● **Exercise description**
Wherever the string "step" turns up in the data, copy the whole line.

Material supplied: Begin

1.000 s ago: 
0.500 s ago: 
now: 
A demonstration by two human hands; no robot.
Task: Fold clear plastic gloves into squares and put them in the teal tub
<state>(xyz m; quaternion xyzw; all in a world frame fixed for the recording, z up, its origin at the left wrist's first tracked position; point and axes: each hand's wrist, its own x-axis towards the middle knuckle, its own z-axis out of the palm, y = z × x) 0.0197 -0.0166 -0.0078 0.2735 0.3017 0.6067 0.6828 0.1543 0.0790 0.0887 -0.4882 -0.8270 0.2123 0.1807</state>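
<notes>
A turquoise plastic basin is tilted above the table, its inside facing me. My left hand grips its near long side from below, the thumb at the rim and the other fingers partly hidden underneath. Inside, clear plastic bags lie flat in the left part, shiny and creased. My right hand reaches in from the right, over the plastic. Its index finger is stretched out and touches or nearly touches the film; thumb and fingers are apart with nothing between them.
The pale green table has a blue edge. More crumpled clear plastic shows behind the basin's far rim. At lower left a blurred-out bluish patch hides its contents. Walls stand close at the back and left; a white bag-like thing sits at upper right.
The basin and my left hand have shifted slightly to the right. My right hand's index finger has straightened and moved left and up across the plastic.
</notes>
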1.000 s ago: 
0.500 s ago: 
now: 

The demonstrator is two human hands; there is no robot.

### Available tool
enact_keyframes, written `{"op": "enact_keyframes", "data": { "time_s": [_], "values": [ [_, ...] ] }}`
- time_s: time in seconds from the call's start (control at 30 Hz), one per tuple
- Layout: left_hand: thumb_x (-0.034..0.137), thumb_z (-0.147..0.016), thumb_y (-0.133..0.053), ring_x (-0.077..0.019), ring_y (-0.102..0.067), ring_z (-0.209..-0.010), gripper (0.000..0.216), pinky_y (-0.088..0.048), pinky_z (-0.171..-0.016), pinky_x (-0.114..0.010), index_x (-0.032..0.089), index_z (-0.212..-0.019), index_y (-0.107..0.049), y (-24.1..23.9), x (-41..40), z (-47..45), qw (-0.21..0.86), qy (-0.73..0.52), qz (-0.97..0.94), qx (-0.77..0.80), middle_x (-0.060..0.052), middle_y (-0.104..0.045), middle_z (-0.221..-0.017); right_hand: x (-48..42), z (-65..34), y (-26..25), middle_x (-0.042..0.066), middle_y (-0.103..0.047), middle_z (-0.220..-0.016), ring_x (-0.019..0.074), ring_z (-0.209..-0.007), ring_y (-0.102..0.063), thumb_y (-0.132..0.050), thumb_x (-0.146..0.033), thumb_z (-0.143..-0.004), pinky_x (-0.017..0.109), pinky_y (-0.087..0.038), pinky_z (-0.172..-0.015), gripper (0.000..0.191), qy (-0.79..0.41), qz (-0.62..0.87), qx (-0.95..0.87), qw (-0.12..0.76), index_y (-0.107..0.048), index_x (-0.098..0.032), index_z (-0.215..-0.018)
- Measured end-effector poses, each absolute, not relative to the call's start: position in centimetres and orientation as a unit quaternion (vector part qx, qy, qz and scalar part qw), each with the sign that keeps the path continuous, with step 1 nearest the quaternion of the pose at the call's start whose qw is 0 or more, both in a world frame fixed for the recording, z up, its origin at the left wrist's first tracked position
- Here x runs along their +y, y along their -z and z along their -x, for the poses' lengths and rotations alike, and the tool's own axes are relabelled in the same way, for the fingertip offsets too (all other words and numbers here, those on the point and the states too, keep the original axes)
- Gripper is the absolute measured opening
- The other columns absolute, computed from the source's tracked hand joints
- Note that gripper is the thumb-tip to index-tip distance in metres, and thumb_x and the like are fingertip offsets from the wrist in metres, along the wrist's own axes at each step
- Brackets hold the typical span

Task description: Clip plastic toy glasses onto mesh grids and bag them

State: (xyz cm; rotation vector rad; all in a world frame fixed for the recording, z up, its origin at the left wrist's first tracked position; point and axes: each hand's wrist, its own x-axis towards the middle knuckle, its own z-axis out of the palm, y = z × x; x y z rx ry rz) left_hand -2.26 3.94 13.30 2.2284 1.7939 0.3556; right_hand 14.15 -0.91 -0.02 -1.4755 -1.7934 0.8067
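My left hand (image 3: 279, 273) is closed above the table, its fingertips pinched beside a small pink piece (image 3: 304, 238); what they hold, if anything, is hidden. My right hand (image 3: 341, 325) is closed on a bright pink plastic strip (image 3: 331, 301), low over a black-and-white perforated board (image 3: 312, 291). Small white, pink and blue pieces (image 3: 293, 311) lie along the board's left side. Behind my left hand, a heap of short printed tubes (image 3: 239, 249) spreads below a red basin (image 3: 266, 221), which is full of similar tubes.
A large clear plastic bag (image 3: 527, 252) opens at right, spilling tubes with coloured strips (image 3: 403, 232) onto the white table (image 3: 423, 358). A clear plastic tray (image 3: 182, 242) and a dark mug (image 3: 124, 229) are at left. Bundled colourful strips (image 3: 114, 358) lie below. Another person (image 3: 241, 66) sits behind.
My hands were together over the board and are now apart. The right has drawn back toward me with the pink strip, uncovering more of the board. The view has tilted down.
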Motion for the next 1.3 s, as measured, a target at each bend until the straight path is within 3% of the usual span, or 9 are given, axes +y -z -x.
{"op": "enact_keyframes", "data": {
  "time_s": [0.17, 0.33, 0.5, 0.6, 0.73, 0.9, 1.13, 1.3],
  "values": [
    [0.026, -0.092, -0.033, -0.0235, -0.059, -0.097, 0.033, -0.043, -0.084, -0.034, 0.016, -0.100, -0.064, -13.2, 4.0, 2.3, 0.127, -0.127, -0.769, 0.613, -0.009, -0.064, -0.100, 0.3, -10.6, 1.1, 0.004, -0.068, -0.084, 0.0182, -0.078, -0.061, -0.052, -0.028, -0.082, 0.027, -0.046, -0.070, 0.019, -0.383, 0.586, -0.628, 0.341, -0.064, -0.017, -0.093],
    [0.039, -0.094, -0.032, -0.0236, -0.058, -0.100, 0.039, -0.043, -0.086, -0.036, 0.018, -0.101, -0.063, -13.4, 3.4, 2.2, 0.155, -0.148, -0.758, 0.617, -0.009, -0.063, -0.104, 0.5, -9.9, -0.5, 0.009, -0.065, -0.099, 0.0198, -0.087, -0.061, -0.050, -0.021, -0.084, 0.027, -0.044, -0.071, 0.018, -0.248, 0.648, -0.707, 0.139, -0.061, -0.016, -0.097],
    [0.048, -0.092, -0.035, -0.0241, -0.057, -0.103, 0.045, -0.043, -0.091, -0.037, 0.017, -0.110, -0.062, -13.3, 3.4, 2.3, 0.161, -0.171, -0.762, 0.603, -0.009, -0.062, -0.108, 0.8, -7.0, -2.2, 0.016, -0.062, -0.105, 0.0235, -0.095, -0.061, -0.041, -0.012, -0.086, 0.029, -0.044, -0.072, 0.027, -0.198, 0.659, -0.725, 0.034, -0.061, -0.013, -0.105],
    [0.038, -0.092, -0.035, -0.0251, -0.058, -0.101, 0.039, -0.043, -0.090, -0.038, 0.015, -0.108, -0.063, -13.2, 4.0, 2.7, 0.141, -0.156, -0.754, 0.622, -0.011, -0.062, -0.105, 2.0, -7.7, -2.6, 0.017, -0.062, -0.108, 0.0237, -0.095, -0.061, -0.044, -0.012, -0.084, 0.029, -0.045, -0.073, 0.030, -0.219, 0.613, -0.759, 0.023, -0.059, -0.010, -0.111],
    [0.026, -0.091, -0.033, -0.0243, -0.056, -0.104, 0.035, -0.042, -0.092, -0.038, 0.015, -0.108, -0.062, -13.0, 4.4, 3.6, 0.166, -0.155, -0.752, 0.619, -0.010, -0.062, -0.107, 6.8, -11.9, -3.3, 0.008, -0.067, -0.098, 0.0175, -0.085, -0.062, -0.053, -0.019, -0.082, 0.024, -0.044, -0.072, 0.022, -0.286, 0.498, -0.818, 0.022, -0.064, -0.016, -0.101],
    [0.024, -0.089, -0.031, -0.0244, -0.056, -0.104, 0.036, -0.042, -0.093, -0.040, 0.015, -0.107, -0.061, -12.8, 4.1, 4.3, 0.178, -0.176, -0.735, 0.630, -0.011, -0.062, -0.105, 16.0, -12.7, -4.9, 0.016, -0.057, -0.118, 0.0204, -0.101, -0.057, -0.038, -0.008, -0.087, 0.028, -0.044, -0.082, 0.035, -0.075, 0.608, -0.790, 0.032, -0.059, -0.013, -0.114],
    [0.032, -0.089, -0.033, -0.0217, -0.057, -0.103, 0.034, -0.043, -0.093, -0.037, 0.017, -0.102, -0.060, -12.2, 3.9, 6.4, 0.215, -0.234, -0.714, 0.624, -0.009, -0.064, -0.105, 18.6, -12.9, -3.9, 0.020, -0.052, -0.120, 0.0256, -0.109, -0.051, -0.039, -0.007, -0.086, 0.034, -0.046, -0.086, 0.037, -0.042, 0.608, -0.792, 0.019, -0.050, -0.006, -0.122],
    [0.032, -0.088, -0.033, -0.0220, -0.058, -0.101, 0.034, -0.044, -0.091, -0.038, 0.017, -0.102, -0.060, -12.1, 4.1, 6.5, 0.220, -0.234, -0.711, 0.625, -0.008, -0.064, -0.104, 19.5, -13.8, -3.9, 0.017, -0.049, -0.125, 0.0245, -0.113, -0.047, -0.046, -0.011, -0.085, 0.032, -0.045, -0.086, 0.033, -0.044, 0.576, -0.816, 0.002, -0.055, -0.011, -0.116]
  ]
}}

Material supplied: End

● **Answer to the problem**
- Measured end-effector poses, each absolute, not relative to the call's start: position in centimetres and orientation as a unit quaternion (vector part qx, qy, qz and scalar part qw), each with the sign that keeps the path continuous, with step 1 nearest the quaternion of the pose at the call's start whose qw is 0 or more, both in a world frame fixed for the recording, z up, its origin at the left wrist's first tracked position
- Note that gripper is the thumb-tip to index-tip distance in metres, and thumb_x and the like are fingertip offsets from the wrist in metres, along the wrist's own axes at each step

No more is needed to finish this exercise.